Missouri Proposition A. Raises the minimum wage and requires paid sick leave.
Yes 57.6% 1,679,972
No 42.4% 1,238,633
AP estimate: 99% of votes in • Winner called: Nov. 6, 2024 at 2:18 a.m. ET.
GoMOGo
WalMart has about 3 floors full of lawyers who mostly manage hundreds of outside lawyers they hire for various matters. Somebody should have known better than this, because they did pretty much everything wrong they could have. Even if you think a claim is fraudulent, the correct procedure is to temporarily deny benefits and give the claimant an opportunity to prove the validity of the claim. Looks to me like some transpo manager wanted to get rid of this guy and railroaded him, probably without giving the WalMart lawyers accurate or complete information. Then it was too late and they're in court in a losing cause but WalMart's general strategy is to not settle because they think they'll just attract more lawsuits if they do. Good for the court - WalMart will howl about the award, but then somebody will probably remind them that it's maybe 2/3 of the revenue of one store.

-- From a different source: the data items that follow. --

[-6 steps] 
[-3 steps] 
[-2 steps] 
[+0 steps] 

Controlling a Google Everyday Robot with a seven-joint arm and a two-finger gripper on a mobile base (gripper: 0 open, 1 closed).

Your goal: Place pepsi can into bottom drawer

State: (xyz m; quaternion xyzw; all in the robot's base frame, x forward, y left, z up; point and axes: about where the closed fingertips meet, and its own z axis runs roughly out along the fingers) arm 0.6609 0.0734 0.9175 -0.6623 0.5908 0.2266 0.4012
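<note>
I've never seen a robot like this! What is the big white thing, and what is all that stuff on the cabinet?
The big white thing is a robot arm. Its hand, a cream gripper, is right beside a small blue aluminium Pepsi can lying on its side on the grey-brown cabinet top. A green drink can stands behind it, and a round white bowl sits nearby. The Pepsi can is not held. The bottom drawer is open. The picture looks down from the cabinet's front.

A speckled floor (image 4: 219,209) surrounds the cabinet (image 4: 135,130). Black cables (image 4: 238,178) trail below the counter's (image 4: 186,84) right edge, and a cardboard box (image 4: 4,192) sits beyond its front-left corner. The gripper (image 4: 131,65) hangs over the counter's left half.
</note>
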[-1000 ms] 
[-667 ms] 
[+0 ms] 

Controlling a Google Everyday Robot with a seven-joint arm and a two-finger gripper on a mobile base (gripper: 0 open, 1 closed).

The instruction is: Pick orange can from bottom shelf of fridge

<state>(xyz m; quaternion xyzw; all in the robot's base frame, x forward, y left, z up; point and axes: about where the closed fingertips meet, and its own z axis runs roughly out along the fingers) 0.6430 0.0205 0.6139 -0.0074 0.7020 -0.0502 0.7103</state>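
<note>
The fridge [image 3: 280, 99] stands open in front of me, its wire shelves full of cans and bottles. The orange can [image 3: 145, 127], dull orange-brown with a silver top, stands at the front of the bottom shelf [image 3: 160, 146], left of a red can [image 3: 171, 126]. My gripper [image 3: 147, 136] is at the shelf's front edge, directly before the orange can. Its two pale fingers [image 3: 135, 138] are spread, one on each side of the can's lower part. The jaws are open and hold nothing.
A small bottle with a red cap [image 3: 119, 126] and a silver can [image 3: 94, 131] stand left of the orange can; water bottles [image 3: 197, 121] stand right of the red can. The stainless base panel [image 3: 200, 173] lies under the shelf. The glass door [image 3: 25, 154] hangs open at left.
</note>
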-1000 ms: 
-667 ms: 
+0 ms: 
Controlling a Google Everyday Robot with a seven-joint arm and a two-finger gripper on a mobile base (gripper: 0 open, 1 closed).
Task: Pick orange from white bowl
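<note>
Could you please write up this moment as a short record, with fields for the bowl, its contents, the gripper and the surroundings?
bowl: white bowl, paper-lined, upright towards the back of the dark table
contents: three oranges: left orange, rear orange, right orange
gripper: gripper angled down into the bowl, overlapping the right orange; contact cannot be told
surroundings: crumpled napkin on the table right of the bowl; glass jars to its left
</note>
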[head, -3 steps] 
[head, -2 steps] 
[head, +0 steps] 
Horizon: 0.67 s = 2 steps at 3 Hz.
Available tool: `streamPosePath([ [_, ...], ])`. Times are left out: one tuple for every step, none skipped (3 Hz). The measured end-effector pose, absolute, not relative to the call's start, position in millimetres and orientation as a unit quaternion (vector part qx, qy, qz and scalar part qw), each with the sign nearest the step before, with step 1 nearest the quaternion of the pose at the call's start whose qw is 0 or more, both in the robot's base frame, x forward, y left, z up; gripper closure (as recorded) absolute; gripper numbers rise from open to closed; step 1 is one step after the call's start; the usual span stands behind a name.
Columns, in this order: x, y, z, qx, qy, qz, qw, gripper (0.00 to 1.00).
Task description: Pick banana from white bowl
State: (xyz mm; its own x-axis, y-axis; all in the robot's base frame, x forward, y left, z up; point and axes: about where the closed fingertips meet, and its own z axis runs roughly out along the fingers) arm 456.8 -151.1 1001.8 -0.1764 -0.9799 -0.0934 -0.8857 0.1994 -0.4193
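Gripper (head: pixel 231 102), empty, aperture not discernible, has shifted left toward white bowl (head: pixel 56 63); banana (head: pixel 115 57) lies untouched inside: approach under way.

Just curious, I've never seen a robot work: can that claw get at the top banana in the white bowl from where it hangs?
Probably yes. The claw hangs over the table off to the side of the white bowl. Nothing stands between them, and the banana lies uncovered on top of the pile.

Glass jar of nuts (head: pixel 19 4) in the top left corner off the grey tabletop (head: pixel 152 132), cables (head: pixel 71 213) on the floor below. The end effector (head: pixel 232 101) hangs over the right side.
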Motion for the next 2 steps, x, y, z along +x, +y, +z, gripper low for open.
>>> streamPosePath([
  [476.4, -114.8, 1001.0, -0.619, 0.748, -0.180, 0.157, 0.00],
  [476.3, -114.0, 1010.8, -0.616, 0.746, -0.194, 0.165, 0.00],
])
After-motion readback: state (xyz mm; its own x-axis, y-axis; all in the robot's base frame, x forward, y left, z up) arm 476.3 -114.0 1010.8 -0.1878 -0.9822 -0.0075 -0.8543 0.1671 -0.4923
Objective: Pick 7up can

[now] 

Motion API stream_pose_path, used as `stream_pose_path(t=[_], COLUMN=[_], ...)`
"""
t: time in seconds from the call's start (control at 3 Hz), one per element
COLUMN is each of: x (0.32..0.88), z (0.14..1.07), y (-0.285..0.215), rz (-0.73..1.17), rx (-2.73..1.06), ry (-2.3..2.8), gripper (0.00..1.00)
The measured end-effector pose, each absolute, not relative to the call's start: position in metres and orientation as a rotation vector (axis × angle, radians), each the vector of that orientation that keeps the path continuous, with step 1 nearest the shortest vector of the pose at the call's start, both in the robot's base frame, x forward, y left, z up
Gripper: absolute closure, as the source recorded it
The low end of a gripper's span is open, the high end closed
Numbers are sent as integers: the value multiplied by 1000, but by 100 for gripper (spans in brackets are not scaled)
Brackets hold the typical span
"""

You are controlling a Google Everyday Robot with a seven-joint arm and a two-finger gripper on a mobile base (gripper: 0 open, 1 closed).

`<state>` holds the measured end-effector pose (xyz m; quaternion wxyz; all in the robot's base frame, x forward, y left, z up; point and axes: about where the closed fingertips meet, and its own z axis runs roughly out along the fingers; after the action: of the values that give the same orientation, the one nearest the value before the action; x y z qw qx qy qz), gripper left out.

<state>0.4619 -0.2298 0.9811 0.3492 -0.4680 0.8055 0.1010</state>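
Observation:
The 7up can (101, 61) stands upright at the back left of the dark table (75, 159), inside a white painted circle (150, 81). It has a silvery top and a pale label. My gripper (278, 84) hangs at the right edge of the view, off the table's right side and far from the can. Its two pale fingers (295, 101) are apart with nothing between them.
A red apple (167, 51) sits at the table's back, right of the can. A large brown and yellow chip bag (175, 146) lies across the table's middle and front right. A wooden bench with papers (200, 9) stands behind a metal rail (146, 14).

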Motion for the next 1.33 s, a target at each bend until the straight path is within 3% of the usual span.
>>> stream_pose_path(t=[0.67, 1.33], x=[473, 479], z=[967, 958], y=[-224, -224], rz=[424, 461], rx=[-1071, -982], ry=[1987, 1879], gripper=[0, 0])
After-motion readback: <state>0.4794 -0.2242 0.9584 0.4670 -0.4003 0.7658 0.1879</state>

WalMart has about 3 floors full of lawyers who mostly manage hundreds of outside lawyers they hire for various matters. Somebody should have known better than this, because they did pretty much everything wrong they could have....
Yup. Reasons why you labor lawyers will never run out of work:
All are righteous firings, but this person is still a hero:
14. "I work in insurance. This person changed the 'business description' (which is listed towards the beginning of the Declaration pages) on every single policy related to animal processing they touched. Thousands and thousands of policies were all changed from 'Animal Fat Rendering Plant' or 'Butcher-Retail & Distribution' or 'Dairy Farm' to (in all caps): 'SLAUGHTERS INNOCENT ANIMALS TO HARVEST THEIR PAIN.' Turns out they’d been doing it since they had been hired YEARS ago and nobody in QA caught it."
"I was given an Excel spreadsheet with all of these policies and told to take as much overtime as I needed to change them back. Took me days, but damn, what a good ($$$) Christmas it was that year."
Divorce lawyers, too:
25. "He accidentally e-mailed a steamy conversation between him and a female coworker to the entire company. This is also how he got divorced."
Opps.
A couple of coworkers began a torrid affair, even having sex in a utility room, ewww. Her husband found out, came to the ER and was threatening enough that we got a permanent security guard for a few weeks. The pair got fired.
Do you have a favorite story, O Really? Anyone else?